— Exercise goal —
To answer, print the line containing "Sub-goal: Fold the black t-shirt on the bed" and each line after it in the listing below, exactly as they stand.

········

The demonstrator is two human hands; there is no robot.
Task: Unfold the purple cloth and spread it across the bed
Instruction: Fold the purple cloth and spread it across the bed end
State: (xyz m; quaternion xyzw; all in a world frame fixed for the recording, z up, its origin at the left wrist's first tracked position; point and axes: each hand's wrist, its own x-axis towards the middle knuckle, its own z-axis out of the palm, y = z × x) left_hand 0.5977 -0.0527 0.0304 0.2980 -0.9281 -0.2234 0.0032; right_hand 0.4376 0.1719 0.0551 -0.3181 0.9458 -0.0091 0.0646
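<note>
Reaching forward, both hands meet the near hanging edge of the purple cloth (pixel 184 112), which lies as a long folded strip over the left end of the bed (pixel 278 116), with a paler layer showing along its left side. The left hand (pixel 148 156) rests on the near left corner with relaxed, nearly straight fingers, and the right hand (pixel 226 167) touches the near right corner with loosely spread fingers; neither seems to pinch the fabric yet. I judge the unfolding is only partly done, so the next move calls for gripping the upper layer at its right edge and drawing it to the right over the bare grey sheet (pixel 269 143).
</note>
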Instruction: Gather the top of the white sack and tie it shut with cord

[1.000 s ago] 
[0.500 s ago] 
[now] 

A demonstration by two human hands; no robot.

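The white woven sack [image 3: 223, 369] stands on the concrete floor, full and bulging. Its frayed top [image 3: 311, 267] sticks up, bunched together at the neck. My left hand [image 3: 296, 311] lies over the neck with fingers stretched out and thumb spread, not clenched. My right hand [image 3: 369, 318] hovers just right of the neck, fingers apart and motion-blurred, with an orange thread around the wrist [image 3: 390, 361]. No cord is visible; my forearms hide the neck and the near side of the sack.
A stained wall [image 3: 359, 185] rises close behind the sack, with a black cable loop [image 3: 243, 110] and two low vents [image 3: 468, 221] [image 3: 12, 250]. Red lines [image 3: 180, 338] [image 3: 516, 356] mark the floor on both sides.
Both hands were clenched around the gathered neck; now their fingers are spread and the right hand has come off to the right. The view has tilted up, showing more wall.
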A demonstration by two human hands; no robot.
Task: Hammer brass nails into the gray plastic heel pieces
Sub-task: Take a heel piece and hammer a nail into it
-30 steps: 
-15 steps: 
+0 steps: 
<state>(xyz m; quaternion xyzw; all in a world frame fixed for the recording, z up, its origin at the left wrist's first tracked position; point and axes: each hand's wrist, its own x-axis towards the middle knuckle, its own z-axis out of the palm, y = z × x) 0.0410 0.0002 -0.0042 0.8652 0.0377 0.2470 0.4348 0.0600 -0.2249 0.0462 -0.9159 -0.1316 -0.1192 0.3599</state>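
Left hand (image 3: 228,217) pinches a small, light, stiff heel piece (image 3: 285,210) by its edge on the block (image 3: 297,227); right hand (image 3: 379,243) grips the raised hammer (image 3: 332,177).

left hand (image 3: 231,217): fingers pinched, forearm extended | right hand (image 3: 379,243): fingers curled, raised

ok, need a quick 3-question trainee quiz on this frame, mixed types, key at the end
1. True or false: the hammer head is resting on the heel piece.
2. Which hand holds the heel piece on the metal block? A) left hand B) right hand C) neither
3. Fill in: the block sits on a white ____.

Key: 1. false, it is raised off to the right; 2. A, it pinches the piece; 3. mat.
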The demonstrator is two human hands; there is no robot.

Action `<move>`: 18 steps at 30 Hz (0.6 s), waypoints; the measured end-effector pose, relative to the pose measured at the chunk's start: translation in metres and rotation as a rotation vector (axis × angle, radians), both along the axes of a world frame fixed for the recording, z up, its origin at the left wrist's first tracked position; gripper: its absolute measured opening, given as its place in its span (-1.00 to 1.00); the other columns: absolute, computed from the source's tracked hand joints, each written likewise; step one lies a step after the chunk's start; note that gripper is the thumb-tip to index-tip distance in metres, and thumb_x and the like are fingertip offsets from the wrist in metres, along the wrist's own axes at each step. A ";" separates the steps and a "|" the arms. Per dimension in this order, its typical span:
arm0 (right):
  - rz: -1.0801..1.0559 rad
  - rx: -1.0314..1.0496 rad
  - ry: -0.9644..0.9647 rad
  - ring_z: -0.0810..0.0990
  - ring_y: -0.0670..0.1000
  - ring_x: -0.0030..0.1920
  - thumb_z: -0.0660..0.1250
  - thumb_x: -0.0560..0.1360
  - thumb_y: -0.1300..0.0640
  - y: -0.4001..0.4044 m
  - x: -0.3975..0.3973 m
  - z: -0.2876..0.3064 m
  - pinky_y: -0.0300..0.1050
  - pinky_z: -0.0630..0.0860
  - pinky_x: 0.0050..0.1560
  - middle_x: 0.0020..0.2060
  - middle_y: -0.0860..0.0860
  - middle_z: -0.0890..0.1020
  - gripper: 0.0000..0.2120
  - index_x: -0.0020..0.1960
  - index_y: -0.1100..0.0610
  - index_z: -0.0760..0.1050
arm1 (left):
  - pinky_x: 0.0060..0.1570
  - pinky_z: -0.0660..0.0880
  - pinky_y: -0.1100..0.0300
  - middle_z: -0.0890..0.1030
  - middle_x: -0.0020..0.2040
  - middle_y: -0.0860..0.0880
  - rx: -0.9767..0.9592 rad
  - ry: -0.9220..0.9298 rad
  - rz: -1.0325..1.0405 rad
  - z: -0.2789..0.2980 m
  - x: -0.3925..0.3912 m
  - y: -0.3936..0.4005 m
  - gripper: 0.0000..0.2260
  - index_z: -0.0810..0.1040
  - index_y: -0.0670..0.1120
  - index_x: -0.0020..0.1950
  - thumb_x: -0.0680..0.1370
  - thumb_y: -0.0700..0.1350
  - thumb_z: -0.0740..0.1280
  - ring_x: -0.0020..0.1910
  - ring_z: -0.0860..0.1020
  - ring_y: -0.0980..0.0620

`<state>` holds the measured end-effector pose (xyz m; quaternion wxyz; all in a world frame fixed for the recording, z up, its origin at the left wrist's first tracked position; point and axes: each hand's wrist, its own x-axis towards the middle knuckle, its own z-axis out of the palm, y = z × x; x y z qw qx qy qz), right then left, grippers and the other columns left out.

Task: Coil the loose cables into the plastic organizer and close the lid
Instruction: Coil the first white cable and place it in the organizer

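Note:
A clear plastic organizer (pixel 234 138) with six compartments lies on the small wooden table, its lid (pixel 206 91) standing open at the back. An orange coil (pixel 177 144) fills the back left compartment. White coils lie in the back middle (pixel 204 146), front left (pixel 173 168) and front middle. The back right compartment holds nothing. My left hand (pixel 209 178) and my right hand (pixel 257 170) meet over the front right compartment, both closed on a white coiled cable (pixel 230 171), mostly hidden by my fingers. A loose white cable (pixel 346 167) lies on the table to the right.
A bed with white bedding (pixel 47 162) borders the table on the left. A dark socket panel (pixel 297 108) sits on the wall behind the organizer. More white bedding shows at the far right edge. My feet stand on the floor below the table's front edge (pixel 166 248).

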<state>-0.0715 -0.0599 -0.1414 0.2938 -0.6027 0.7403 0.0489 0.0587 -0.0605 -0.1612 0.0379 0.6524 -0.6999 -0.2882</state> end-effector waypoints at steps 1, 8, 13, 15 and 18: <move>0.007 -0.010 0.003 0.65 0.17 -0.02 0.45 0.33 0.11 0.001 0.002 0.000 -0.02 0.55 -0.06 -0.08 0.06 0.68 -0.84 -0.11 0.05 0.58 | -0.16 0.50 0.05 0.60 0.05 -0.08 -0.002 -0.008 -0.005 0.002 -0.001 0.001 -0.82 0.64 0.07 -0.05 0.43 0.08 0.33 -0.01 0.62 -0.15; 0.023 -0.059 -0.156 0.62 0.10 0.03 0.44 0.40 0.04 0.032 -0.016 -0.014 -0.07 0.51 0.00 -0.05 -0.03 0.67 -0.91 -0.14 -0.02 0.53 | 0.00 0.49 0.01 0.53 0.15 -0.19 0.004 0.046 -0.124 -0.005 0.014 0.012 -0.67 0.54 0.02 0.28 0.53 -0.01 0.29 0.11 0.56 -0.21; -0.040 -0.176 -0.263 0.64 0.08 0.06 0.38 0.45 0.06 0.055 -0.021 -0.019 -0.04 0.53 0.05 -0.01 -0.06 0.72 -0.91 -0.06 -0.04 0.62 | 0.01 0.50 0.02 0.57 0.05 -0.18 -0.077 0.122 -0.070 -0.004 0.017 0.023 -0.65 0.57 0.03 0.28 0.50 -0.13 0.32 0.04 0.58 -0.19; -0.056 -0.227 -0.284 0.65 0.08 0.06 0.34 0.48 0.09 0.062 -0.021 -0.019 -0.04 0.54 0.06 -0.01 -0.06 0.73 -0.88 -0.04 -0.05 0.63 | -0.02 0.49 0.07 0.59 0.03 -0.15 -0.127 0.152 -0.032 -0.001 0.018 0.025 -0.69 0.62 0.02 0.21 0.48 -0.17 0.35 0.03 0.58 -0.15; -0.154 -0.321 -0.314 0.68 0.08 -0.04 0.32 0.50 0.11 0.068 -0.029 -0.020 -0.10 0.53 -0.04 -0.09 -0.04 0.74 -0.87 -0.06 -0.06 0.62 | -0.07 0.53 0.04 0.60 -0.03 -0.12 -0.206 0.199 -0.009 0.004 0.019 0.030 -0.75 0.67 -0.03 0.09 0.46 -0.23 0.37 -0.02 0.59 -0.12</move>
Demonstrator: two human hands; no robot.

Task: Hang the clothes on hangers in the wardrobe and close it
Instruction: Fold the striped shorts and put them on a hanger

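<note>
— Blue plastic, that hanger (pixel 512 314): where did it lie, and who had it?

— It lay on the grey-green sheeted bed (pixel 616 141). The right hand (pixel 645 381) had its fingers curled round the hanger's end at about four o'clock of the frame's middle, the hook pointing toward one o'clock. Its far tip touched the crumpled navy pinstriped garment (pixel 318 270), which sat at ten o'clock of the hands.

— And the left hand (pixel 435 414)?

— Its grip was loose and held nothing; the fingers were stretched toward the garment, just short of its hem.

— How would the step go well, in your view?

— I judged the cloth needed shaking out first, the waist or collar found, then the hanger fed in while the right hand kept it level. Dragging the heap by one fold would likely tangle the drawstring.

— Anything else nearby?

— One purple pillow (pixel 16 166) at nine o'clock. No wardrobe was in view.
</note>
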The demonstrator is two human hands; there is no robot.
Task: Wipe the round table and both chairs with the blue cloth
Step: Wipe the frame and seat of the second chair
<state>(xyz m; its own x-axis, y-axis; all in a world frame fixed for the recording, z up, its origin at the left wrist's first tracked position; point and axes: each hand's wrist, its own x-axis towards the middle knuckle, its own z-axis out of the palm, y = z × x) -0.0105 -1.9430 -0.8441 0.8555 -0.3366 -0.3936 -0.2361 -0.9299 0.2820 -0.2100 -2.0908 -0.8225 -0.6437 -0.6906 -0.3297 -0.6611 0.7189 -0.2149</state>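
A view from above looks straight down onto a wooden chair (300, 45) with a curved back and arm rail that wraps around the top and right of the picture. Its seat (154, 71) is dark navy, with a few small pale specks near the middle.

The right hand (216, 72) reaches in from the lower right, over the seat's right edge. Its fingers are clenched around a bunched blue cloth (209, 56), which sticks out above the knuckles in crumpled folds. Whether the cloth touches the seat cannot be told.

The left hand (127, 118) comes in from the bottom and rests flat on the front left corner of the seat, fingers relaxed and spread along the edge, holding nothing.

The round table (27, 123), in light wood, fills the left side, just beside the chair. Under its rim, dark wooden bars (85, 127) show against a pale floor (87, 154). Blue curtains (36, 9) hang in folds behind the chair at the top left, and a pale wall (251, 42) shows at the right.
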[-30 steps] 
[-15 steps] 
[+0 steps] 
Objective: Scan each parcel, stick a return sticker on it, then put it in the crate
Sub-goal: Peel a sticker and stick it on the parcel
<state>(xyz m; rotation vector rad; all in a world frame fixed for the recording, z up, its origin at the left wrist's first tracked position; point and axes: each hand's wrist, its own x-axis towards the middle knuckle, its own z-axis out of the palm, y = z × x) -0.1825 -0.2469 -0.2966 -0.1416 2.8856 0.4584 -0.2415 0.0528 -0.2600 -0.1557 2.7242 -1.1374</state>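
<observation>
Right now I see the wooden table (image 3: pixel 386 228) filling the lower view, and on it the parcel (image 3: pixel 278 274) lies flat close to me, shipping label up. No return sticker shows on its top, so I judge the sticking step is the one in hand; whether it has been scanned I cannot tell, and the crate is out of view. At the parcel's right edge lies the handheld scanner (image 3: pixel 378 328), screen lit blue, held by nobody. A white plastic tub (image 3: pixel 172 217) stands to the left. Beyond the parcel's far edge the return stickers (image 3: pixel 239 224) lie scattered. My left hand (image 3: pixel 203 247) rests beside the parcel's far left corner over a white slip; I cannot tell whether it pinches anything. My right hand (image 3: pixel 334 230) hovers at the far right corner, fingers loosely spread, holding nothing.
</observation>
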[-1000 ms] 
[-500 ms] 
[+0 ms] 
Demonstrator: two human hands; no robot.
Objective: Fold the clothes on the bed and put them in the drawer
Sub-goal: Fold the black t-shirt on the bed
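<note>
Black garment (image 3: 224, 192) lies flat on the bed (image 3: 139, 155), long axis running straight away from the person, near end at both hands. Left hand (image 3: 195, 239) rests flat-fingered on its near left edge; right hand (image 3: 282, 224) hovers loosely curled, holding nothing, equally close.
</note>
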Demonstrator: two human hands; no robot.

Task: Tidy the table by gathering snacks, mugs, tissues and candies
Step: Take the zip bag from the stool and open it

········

— Exercise answer —
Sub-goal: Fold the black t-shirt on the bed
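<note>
Black garment (image 3: 224, 192) lies flat on the bed (image 3: 139, 155), long axis running straight away from the person, near end at both hands. Left hand (image 3: 195, 239) rests flat-fingered on its near left edge; right hand (image 3: 282, 224) hovers loosely curled, holding nothing, equally close.
</note>
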Demonstrator: two human hands; no robot.

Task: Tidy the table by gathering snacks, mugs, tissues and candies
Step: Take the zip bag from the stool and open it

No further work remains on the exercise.